- **Task directions**
The records below are to be written out again, exactly as they appear.
-----
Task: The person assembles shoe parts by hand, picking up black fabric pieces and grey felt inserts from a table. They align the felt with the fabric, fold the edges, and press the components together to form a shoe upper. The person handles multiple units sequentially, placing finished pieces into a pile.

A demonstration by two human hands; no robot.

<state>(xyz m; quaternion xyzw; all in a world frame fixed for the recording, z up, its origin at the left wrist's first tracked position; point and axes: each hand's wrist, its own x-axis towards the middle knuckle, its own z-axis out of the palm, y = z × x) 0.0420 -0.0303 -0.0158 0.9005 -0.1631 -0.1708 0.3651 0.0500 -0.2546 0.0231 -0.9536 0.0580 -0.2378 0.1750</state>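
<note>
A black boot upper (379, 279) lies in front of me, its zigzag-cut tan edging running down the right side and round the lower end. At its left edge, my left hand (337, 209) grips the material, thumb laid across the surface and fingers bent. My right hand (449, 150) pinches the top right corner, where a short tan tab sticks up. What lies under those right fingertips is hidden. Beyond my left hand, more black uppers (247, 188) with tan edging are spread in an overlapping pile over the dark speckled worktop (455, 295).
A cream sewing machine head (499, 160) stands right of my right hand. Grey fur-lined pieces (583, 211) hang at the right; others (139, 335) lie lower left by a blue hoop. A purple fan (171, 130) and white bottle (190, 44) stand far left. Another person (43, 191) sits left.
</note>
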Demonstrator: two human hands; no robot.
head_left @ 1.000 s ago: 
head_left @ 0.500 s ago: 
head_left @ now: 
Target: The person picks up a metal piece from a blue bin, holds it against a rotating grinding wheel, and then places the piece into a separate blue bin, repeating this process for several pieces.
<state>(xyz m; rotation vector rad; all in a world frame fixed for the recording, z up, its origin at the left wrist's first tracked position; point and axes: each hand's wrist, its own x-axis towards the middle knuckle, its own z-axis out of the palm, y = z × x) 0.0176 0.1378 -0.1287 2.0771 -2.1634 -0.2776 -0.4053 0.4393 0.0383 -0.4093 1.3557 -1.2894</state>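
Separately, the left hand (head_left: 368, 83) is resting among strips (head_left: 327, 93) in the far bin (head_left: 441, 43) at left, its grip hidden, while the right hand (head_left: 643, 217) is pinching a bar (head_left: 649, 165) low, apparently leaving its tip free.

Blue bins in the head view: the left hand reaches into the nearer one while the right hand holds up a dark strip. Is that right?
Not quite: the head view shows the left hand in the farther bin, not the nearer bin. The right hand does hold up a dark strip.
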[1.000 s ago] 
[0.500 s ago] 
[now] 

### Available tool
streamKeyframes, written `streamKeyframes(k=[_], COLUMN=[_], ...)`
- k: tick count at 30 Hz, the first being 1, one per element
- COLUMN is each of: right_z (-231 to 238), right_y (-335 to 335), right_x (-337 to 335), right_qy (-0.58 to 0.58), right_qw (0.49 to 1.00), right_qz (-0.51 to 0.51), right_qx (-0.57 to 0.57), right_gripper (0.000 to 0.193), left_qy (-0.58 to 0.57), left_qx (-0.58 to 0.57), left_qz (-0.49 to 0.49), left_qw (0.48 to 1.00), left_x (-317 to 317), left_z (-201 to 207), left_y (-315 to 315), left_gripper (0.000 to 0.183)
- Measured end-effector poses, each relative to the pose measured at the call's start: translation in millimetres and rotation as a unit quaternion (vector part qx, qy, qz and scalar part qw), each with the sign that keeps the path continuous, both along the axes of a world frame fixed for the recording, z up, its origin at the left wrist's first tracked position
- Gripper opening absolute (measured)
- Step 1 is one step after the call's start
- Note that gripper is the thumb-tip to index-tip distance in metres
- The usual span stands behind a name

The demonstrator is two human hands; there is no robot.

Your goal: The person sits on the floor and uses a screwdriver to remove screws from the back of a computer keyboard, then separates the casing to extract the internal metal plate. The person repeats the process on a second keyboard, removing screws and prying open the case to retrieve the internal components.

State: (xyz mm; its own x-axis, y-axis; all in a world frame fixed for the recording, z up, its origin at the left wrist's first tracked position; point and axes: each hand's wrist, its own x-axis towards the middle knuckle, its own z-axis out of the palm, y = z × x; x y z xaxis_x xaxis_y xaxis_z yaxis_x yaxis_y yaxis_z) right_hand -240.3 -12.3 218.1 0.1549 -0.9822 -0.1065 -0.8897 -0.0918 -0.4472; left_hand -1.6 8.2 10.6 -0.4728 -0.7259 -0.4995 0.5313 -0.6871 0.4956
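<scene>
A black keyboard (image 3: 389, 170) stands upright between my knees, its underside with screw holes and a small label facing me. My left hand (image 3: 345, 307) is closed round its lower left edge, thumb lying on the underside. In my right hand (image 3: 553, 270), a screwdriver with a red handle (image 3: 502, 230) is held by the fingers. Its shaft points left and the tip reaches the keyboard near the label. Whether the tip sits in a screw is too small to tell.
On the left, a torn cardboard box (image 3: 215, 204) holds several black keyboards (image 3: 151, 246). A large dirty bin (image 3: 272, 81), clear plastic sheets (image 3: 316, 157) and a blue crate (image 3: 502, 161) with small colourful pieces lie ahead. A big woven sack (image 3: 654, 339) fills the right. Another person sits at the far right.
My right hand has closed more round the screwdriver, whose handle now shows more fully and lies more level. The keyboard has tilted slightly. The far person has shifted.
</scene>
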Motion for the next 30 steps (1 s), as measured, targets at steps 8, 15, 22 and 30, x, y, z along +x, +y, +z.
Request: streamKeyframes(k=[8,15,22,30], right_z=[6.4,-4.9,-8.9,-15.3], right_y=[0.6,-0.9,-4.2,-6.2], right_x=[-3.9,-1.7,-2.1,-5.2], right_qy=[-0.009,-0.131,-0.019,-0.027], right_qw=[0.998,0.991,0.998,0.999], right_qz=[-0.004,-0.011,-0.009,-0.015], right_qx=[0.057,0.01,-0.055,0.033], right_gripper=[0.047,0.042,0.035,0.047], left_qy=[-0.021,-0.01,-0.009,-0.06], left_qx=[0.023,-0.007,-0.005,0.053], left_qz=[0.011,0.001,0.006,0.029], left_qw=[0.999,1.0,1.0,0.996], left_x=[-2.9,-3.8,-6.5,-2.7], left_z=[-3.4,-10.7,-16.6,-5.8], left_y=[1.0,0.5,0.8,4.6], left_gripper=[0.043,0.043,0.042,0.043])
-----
- **Response to the task**
Task: The person assembles shoe parts by hand, picking up black fabric pieces and grey felt inserts from a table. They align the felt with the fabric, fold the edges, and press the components together to form a shoe upper. The person handles multiple units sequentially, placing finished pieces into a pile.

A demonstration by two human hands; no robot.

<state>(xyz m; quaternion xyzw; all in a world frame fixed for the recording, z up, its origin at the left wrist's first tracked position; point and axes: each hand's wrist, its own x-axis towards the middle knuckle, its own z-axis out of the palm, y = z × x) 0.0420 -0.0303 -0.0158 0.9005 -0.1631 -0.1708 0.3651 0.0500 -0.2546 0.0231 -0.9536 0.0580 -0.2378 0.1750</state>
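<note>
A black boot upper (379, 279) lies in front of me, its zigzag-cut tan edging running down the right side and round the lower end. At its left edge, my left hand (337, 209) grips the material, thumb laid across the surface and fingers bent. My right hand (449, 150) pinches the top right corner, where a short tan tab sticks up. What lies under those right fingertips is hidden. Beyond my left hand, more black uppers (247, 188) with tan edging are spread in an overlapping pile over the dark speckled worktop (455, 295).
A cream sewing machine head (499, 160) stands right of my right hand. Grey fur-lined pieces (583, 211) hang at the right; others (139, 335) lie lower left by a blue hoop. A purple fan (171, 130) and white bottle (190, 44) stand far left. Another person (43, 191) sits left.
</note>
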Demonstrator: two human hands; no robot.
head_left @ 1.000 s ago: 
head_left @ 0.500 s ago: 
head_left @ now: 
Target: The person picks up a metal piece from a blue bin, holds it against a rotating grinding wheel, and then places the piece into a separate blue bin, repeating this process for several pieces.
<state>(xyz m; rotation vector rad; all in a world frame fixed for the recording, z up, its origin at the left wrist's first tracked position; point and axes: each hand's wrist, its own x-axis towards the middle knuckle, its own z-axis out of the palm, y = z × x) 0.0176 0.1378 -0.1287 2.0771 -2.1634 -0.2776 -0.4053 0.4393 0.0383 -0.4093 1.3557 -1.2894</state>
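Separately, the left hand (head_left: 368, 83) is resting among strips (head_left: 327, 93) in the far bin (head_left: 441, 43) at left, its grip hidden, while the right hand (head_left: 643, 217) is pinching a bar (head_left: 649, 165) low, apparently leaving its tip free.

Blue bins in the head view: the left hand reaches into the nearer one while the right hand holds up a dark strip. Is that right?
Not quite: the head view shows the left hand in the farther bin, not the nearer bin. The right hand does hold up a dark strip.
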[1.000 s ago] 
[0.500 s ago] 
[now] 

### Available tool
streamKeyframes, written `streamKeyframes(k=[_], COLUMN=[_], ...)`
- k: tick count at 30 Hz, the first being 1, one per element
- COLUMN is each of: right_z (-231 to 238), right_y (-335 to 335), right_x (-337 to 335), right_qy (-0.58 to 0.58), right_qw (0.49 to 1.00), right_qz (-0.51 to 0.51), right_qx (-0.57 to 0.57), right_gripper (0.000 to 0.193), left_qy (-0.58 to 0.57), left_qx (-0.58 to 0.57), left_qz (-0.49 to 0.49), left_qw (0.48 to 1.00), left_x (-317 to 317), left_z (-201 to 207), left_y (-315 to 315), left_gripper (0.000 to 0.183)
- Measured end-effector poses, each relative to the pose measured at the call's start: translation in millimetres and rotation as a unit quaternion (vector part qx, qy, qz and scalar part qw), each with the sign that keeps the path continuous, both along the axes of a world frame fixed for the recording, z up, its origin at the left wrist's first tracked position
- Gripper opening absolute (measured)
- Step 1 is one step after the call's start
- Note that gripper is the thumb-tip to index-tip distance in metres
- The usual span stands behind a name

The demonstrator is two human hands; there is no robot.

Your goal: The person sits on the floor and uses a screwdriver to remove screws from the back of a computer keyboard, then separates the casing to extract the internal metal plate. The person repeats the process on a second keyboard, removing screws and prying open the case to retrieve the internal components.

State: (xyz mm; its own x-axis, y-axis; all in a world frame fixed for the recording, z up, its origin at the left wrist's first tracked position; point and axes: each hand's wrist, its own x-axis towards the middle knuckle, its own z-axis out of the palm, y = z × x; x y z xaxis_x xaxis_y xaxis_z yaxis_x yaxis_y yaxis_z) right_hand -240.3 -12.3 218.1 0.1549 -0.9822 -0.1065 -0.8897 -0.0918 -0.4472; left_hand -1.6 8.2 10.6 -0.4728 -0.7259 -0.4995 0.5313 -0.6871 0.4956
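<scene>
A black keyboard (image 3: 389, 170) stands upright between my knees, its underside with screw holes and a small label facing me. My left hand (image 3: 345, 307) is closed round its lower left edge, thumb lying on the underside. In my right hand (image 3: 553, 270), a screwdriver with a red handle (image 3: 502, 230) is held by the fingers. Its shaft points left and the tip reaches the keyboard near the label. Whether the tip sits in a screw is too small to tell.
On the left, a torn cardboard box (image 3: 215, 204) holds several black keyboards (image 3: 151, 246). A large dirty bin (image 3: 272, 81), clear plastic sheets (image 3: 316, 157) and a blue crate (image 3: 502, 161) with small colourful pieces lie ahead. A big woven sack (image 3: 654, 339) fills the right. Another person sits at the far right.
My right hand has closed more round the screwdriver, whose handle now shows more fully and lies more level. The keyboard has tilted slightly. The far person has shifted.
</scene>
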Motion for the next 30 steps (1 s), as measured, targets at steps 8, 15, 22 and 30, x, y, z along +x, +y, +z.
Request: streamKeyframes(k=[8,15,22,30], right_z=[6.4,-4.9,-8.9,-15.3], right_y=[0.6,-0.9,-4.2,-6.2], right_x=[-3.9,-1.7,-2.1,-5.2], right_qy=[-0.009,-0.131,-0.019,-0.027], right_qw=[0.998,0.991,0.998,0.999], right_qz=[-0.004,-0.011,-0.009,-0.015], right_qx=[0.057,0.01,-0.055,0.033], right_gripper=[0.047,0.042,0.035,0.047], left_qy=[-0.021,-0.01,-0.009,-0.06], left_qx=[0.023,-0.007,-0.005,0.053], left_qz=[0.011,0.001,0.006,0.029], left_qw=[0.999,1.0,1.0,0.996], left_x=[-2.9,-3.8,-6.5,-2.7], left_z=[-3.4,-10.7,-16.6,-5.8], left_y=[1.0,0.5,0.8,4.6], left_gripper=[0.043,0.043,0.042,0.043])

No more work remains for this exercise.